== Instructions for the task ==
Return exactly the lines of the records below, starting at the line that contains "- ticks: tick" and ending at the line that contains "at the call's", with both of those lines kept.

== The data ==
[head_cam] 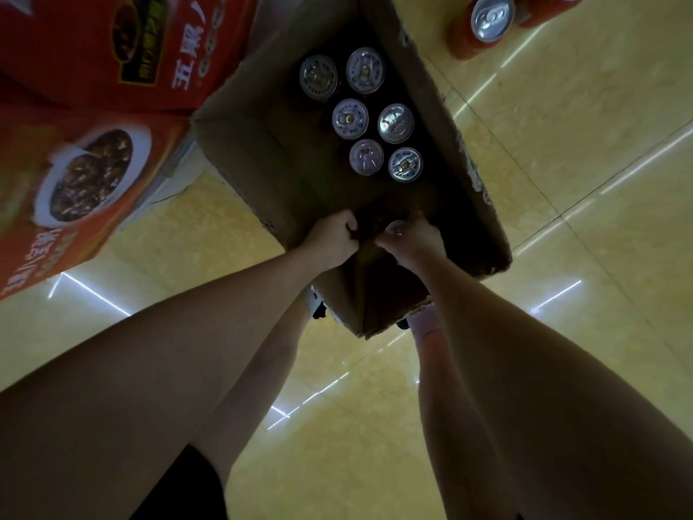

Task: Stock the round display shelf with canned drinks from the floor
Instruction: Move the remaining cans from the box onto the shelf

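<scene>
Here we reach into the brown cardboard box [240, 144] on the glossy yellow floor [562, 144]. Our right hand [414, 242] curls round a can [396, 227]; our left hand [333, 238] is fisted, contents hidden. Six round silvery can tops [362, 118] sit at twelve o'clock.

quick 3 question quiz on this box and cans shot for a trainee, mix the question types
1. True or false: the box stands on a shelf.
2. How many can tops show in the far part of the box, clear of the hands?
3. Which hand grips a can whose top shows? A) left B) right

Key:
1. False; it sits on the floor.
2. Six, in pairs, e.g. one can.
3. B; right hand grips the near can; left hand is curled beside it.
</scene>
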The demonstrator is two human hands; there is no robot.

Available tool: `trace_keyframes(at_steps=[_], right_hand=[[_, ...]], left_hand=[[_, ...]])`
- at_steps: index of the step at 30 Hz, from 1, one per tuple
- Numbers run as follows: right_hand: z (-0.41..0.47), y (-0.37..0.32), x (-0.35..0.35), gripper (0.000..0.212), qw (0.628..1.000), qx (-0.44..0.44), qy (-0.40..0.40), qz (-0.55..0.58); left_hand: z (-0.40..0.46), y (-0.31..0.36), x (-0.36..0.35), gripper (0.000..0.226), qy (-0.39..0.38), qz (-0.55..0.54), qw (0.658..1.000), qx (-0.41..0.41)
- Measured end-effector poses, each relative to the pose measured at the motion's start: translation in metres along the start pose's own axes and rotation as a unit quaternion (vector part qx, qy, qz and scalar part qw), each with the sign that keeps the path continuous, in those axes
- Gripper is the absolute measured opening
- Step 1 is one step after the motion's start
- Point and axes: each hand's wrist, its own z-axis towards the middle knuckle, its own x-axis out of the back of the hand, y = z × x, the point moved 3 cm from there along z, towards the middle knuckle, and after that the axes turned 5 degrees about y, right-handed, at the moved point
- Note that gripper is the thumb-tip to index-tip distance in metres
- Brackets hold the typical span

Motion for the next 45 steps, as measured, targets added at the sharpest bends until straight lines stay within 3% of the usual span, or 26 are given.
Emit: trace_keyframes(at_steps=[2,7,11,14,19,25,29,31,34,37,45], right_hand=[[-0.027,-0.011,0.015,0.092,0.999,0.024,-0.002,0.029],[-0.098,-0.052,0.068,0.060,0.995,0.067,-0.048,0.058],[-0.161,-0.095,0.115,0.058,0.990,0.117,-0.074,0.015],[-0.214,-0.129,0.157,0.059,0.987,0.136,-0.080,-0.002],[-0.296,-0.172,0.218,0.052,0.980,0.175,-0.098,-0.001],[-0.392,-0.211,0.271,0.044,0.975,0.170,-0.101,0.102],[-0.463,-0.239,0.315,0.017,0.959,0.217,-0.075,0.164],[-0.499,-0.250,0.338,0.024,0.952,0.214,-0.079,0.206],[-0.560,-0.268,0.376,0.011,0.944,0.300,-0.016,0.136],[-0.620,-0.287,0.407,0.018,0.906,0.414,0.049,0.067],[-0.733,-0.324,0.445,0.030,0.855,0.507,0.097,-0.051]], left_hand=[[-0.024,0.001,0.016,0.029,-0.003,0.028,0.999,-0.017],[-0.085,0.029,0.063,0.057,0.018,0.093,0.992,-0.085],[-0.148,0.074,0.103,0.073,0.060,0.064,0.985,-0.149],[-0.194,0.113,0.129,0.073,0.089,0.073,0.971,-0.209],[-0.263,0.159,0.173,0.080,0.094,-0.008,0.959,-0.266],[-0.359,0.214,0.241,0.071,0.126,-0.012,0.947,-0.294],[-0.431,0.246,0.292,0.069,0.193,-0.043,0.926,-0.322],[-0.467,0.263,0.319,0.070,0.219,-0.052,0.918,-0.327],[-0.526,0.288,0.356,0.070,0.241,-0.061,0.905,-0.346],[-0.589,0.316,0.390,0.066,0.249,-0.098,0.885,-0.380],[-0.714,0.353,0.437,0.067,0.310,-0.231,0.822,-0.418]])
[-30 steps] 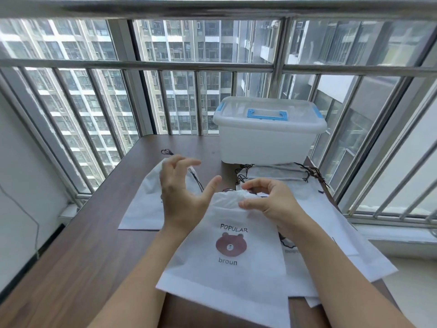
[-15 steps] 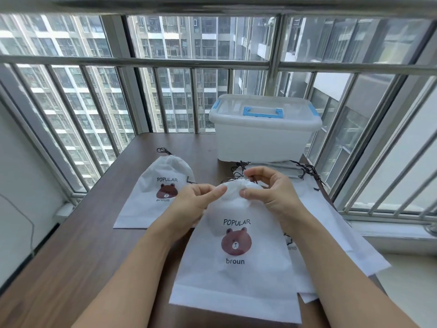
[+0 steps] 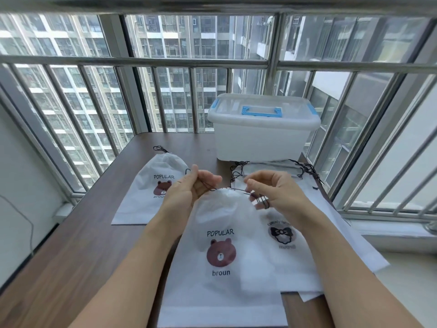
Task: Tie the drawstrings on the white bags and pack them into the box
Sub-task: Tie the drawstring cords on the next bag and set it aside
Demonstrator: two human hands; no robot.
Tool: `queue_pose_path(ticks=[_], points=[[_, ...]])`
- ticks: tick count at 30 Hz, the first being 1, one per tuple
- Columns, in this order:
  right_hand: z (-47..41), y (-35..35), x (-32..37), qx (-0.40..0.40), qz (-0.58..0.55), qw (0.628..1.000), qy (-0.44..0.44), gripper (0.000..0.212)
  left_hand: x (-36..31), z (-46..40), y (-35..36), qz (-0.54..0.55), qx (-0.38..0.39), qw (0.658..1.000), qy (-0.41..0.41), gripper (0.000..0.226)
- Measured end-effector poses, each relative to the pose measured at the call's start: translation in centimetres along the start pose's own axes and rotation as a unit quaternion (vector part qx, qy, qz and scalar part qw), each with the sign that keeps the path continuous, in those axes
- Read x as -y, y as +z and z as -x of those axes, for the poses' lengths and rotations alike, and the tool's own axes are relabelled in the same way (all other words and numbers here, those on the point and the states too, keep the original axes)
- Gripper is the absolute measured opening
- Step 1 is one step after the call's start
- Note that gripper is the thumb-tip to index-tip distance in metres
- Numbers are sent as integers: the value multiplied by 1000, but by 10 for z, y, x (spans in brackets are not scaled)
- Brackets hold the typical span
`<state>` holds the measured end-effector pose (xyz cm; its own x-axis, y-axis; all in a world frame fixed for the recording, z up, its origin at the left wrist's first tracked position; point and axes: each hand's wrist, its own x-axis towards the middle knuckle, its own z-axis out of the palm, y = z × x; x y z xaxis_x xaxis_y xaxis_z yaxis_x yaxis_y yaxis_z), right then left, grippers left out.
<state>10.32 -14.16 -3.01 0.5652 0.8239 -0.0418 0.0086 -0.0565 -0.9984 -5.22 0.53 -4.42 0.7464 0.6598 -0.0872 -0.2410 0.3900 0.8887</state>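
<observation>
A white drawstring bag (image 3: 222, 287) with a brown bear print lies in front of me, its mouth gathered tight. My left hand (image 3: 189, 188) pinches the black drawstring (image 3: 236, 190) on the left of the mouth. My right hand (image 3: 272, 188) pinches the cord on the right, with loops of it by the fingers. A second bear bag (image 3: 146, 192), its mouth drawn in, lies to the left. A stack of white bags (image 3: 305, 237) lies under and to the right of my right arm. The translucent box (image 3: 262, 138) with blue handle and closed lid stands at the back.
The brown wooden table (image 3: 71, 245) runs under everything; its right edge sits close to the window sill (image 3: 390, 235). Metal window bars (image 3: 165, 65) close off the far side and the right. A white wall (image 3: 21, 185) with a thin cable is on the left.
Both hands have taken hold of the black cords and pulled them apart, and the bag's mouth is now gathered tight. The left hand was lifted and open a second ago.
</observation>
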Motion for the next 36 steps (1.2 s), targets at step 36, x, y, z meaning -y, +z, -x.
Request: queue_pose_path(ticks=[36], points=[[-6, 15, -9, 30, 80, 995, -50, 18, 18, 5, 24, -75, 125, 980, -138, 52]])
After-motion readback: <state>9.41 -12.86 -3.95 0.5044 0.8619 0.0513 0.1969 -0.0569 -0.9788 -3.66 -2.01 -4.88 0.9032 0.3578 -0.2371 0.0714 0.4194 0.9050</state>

== Response below ==
- ticks: tick count at 30 Hz, the first being 1, one per tuple
- Columns, in this order:
  right_hand: z (-47..41), y (-35..35), x (-32..37), qx (-0.40..0.40), qz (-0.58..0.55), qw (0.628..1.000), qy (-0.44..0.44), gripper (0.000..0.212)
  left_hand: x (-36..31), z (-46..40), y (-35..36), qz (-0.54..0.55), qx (-0.38..0.39), qw (0.658..1.000), qy (-0.41..0.41), gripper (0.000..0.226)
- Measured end-effector poses, each relative to the pose measured at the call's start: translation in centimetres along the start pose's own axes and rotation as a unit quaternion (vector part qx, qy, qz and scalar part qw), each with the sign that keeps the path continuous, in those axes

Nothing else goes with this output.